Feminist theorist and writer Cynthia Enloe is internationally renowned for her work on gender and militarism and for her contributions to the field of feminist international relations. In 2017, she was selected to be named on the Gender Justice Legacy Wall, installed in the International Crimes Court, The Hague.
At Clark University, Professor Enloe served as director of the Women’s Studies Program and as chair of the Political Science Department, and received the Outstanding Teacher Award three times.
She now is a research professor in the Department of International Development, Community, and Environment (IDCE), and is affiliated with both the Political Science Department and with Women’s and Gender Studies.
Professor Enloe’s career has included Fulbrights in Malaysia and Guyana, guest professorships in Japan, Britain, Canada, Australia, and New Zealand.
Her books include Maneuvers: The International Politics of Militarizing Women’s Lives (2000), The Curious Feminist (2004) and Nimo’s War, Emma’s War: Making Feminist Sense of the Iraq War, (2010), The Real State of America: Mapping the Myths and Truths about the United States (co-authored with Joni Seager) (2011, revised 2014).
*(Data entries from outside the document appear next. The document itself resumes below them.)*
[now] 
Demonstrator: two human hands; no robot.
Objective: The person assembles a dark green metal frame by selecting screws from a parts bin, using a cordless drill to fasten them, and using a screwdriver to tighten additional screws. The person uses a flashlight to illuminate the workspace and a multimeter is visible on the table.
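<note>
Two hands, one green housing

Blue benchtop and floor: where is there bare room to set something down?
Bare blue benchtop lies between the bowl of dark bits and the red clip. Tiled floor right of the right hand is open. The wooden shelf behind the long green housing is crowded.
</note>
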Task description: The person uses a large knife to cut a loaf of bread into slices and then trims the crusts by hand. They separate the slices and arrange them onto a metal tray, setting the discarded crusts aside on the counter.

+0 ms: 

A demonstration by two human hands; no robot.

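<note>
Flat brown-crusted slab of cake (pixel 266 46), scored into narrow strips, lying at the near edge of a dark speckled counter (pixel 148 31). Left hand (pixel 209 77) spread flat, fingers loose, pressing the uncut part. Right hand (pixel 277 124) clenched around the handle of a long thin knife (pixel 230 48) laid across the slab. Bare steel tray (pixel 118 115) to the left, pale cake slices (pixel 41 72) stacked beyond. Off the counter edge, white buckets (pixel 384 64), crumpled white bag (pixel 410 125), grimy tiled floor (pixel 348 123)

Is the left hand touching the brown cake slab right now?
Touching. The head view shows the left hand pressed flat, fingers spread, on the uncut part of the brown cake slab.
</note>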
Seriously! Investigating Crashes and Crises as if Women Mattered appeared in 2013. Enloe’s thoroughly updated and revised 2nd edition of Bananas, Beaches and Bases was published by University of California Press, 2014. Her updated edition of Globalization and Militarism: Feminists Make the Link was published in 2016, and her newest book is The Big Push: Exposing and Challenging Persistent Patriarchy, (Myriad, UK, and Univ. of California Press, US, 2017)
Professor Enloe’s feminist teaching and research have explored the interplay of gendered politics in both the national and international arenas, with special attention to how women’s labor is made cheap in globalized factories (especially sneaker factories) and how women’s emotional and physical labor has been used to support many governments’ war-waging policies — and how diverse women have tried to resist these efforts. Racial, class, ethnic and national identity dynamics, as well as ideas about femininities and masculinities, are common threads throughout her studies.
Her work has drawn the attention National Public Radio, Al Jazeera, C-Span, the BBC and other media.
In 2010, she was awarded the Peace and Justice Studies Association’s Howard Zinn Lifetime Achievement Award. The American Council of Learned Societies awarded Cynthia its Charles Haskins Award in 2016, while the Caucus for New Political Science awarded her the McCoy Award in 2018.